## Description

Goal

The goal of this assignment is to build a one-hidden-layer back propagation network to process real data. For this assignment, I want you to implement the neural net (activation function and training code) yourself, not using tensorflow or other software tools. The purpose is for you to understand the nitty gritty of what these tools are doing for you before we switch over to using the tools.

Data Set

I picked a data set from the UCI Machine Learning Repository, a nice source of data set. It consists of experimental data used for binary classification of room occupancy (i.e., room is occupied versus empty) based on temperature, humidity, light, and CO2 sensors. The training and test data sets are each collected over a week period. Information about the data set and how it has been used in academic publications can be found here.

The data set includes time stamps with date and hour/minute/second within the day. You are not to use time stamp features for predicting occupancy. Since this is a commercial office building, the time stamp is a strong predictor of occupancy. Rather, the goal is to determine whether occupancy can be sensed from: (1) temperature, expressed in degrees Celsius, (2) relative humidity, expressed as a %, (3) light, in lux, (4) CO2, in ppm, and (5) the humidity ratio, which is derive from the temperature and the relative humidity.

The training data are to be found here. The test data are to be found here. There are 8144 training examples and 9753 test examples.

Part 1

Using the perceptron code you wrote for Assignment 1, train a perceptron (linear activation function with a binary threshold) using the training set. Your perceptron should have the 5 input variables described above.

(1a) Report the training and test set performance in terms of % examples classified correctly.
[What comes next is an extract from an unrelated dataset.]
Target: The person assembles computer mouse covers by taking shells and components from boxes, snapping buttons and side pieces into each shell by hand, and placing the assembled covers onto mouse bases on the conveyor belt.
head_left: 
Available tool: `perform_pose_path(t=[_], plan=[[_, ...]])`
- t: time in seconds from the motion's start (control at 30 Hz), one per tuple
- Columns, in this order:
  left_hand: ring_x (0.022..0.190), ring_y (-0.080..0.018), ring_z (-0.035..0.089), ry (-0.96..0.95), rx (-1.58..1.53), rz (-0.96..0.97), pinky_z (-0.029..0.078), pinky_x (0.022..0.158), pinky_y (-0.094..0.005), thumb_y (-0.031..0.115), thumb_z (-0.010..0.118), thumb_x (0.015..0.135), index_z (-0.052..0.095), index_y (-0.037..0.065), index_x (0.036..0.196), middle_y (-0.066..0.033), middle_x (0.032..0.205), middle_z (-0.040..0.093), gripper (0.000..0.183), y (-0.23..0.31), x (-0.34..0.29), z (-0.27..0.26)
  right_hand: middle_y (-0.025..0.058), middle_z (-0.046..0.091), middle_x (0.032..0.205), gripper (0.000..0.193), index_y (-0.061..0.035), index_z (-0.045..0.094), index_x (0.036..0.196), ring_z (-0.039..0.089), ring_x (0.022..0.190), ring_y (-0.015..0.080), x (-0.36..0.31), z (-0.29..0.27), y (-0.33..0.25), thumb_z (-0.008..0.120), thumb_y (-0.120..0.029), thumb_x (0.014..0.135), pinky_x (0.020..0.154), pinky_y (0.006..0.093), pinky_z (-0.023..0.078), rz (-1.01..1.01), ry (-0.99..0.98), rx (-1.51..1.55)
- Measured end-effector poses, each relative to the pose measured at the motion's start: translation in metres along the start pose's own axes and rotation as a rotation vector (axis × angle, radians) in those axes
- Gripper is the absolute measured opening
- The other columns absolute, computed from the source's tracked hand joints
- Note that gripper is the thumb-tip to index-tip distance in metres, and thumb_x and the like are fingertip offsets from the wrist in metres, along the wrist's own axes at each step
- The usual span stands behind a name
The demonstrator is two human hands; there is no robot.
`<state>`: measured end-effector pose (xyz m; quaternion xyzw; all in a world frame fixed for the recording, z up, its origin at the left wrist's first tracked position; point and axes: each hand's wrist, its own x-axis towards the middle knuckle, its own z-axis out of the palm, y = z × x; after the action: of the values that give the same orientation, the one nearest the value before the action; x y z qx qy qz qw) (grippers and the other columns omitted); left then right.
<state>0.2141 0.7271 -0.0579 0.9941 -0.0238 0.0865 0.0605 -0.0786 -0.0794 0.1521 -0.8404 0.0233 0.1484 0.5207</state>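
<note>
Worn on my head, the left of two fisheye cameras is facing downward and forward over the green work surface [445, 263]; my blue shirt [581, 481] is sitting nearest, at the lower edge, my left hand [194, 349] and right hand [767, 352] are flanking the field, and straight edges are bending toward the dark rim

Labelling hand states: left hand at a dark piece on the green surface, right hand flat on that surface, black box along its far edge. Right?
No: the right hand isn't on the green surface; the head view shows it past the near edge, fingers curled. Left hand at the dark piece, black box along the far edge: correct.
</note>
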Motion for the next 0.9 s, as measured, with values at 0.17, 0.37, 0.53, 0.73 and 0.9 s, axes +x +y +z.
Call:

Remember an important property of the perceptron algorithm: it is guaranteed to converge only if there is a setting of the weights that will classify the training set perfectly. (The learning rule corrects errors. When all examples are classified correctly, the weights stop changing.) With a noisy data set like this one, the algorithm will not find an exact solution. Also remember that the perceptron algorithm is not performing gradient descent. Instead, it will jitter around the solution continually changing the weights from one iteration to the next. The weight changes will have a small effect on performance, so you’ll see training set performance jitter a bit as well.

Part 2

Write your own code to implement a feedforward neural net with a single hidden layer. You should have 5 input units, H hidden units, and 1 output unit. Write your own code to train the network with back propagation. Write your code so that it loops over training epochs, and within a training epoch it chooses mini-batches of size N, where N can range from 1 to the total number of examples in the training set. As a way of testing your code, set the learning rate very small and set N to be the training set size (i.e., you’re doing batch training). In this situation, you should be guaranteed that the error monotonically decreases over epochs of training.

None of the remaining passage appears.